Project Outline

This project outline and background information have been provided to assist you as you complete your project. You should assume the reader of your work has no knowledge or access to this information.

Phillips LED Bulbs - source

Measurements have uncertainty or variation. How can we model that uncertainty and use those models to answer questions? In this project, we’ll be fitting the data to stochastic models $f(L)$ that give the probability information about different lumen output of LED bulbs (as a percent of the initial lumens).

Task 1: Background and Data

Create an R Markdown file.

Use the following code to read in the light bulb data.

#Uncomment and run the line below once in the console to get the devtools package.
  #install.packages("devtools")

#Uncomment and run the line below once in the console to get the data4led package.
  #devtools::install_github("byuidatascience/data4led") 
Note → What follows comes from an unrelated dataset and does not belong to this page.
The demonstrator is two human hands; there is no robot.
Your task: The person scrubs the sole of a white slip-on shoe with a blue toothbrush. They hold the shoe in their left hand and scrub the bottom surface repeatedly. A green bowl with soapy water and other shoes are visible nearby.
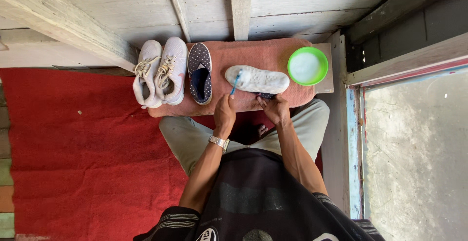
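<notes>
A shoe [257,80] lies sole-up and soapy on a pink towel [273,55]. My left hand [224,112], with a watch on its wrist, holds a blue toothbrush [236,82] whose bristles touch the shoe's toe end. My right hand [275,108] grips the near edge of that shoe, where dark dotted fabric shows under the fingers.
A dark dotted slip-on shoe [200,72] and a pair of pale laced sneakers [161,71] stand left on the towel. A green bowl [307,66] of white sudsy water sits at the right. A red mat [78,148] covers the floor; wooden boards lie behind.
</notes>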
#Use the code below to load the data4led package to your current R session.
library(data4led)

#Use the code below to load the data for all the bulbs at a time near 2100 hours.
dist <- led_time(2100)

This code creates a data frames is called “dist”. The dist data frame contains measurements for 202 light bulbs 2104 hours after the the light bulb was turned on.

The data frame named “dist” includes the columns (1) “id”, the identification number for your randomly selected bulb, (2) “hours”, the number of hours since the bulb has turned on, (3) “intensity”, the lumen output of the bulb, and (4) “percent_intensity”, the bulb intensity as a percent of the original lumen.
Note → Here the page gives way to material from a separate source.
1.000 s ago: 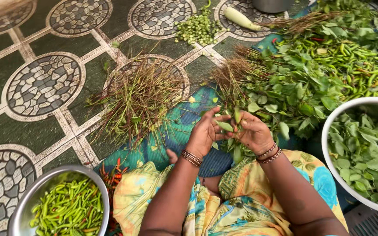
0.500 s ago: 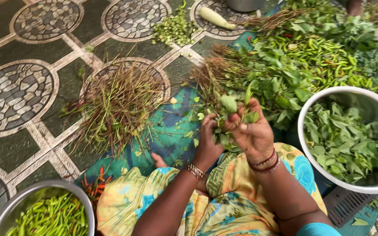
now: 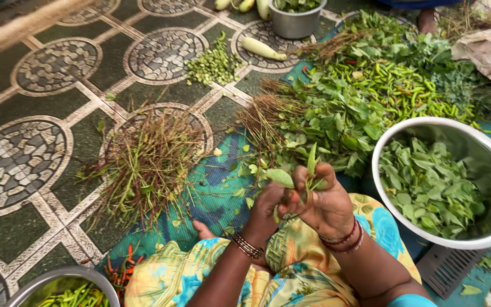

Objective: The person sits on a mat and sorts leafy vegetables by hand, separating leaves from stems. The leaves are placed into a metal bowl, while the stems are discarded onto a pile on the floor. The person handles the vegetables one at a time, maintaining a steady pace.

The stochastic models we will be fitting give the probability information for intensity measured as a percent of the initial brightness.

Use the hist() command in R to create a density histogram for the light bulb intensity as a percent of initial lumens. Use the dist data frame.
Organize your work into a cohesive analysis.

Task 2: Models and Parameter Exploration

Create a new R Markdown file.
Consider the following general models
- $f_0(L; a,b) = \frac{1}{b-a}$ with $-\infty < a < L < b < \infty$ (and 0 otherwise)
- $f_1(L; h,a) = \frac{1}{\sqrt{2\pi a}}e^{-\frac{(x-h)^2}{2a}}$ with $h > 0$ , $a > 0$ , and $-\infty < L < \infty$
- $f_2(L; h,a,b) = \frac{b^a}{\Gamma(a)}(L-h)^{a-1}e^{-b(L-h)}$ with $a > 0$ , $b >0$ , and $L \geq h$ (and 0 otherwise)
For each function, use the Desmos files below with sliders to dynamically explore how changing the parameter changes the behavior of the function.
For each function, observe how changing the parameters changes the behavior of the function (or model). Try to summarize your observations in terms of transformations of functions (shifts, reflections, stretch) and the mathematical behavior of the function (increasing, decreasing, constant, positive, negative, nonnegative). Identify interesting parameter values (or ranges of values) where the behavior of function is different.
Select one of the functions to describe. In your narrative summarize your observations about the parameters in terms of transformations of functions (shifts, reflections, stretch) and the mathematical behavior of the function (increasing, decreasing, constant, positive, negative, nonnegative). Use plot() commands in R to plot several representative curves illustrating what you learned in your parameter exploration. Use the par(mfrow()) command to organize your plots into one figure.
Organize your work into a cohesive analysis and submit it to Canvas.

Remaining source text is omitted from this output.